# Brief
The line containing "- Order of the" marks the end; copy exactly all lines from the start of the material up to and including it.
+---+
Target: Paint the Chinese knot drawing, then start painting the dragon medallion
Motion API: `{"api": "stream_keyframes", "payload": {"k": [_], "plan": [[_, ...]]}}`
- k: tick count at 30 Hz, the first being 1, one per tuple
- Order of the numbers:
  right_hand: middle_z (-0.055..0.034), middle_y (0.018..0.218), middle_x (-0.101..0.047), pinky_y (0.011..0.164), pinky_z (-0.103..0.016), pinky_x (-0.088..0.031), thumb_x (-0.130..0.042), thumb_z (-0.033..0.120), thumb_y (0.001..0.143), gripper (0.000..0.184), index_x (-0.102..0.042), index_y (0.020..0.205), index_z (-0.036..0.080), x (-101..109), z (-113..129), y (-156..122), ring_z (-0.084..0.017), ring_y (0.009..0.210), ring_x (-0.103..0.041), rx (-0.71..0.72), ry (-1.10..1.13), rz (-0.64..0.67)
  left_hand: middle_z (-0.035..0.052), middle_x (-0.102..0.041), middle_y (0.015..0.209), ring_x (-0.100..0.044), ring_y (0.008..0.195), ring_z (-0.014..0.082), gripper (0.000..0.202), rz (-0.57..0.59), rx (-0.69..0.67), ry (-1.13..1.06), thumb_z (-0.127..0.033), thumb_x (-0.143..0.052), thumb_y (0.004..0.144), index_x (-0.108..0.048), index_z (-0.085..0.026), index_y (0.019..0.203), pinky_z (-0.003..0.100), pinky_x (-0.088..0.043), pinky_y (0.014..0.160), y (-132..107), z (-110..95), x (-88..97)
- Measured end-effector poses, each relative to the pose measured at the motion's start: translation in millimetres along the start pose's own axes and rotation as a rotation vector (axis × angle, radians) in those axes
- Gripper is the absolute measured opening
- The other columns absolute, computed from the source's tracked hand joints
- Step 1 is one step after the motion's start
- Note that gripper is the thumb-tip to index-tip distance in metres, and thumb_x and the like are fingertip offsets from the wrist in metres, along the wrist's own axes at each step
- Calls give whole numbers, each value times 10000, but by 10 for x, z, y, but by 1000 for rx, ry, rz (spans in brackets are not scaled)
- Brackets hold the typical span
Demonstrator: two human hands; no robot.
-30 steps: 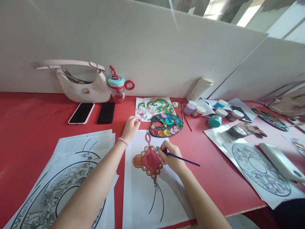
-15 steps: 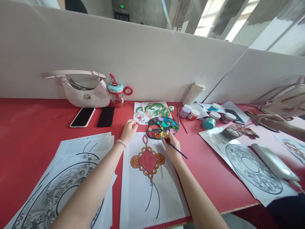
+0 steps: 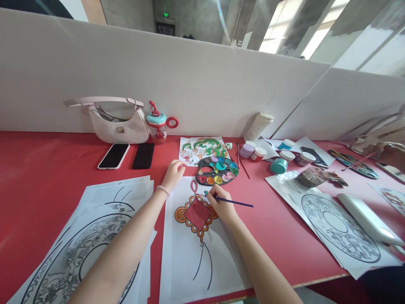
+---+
# Exercise result
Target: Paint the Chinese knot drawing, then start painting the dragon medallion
Motion API: `{"api": "stream_keyframes", "payload": {"k": [_], "plan": [[_, ...]]}}`
- k: tick count at 30 Hz, the first being 1, one per tuple
- Order of the numbers:

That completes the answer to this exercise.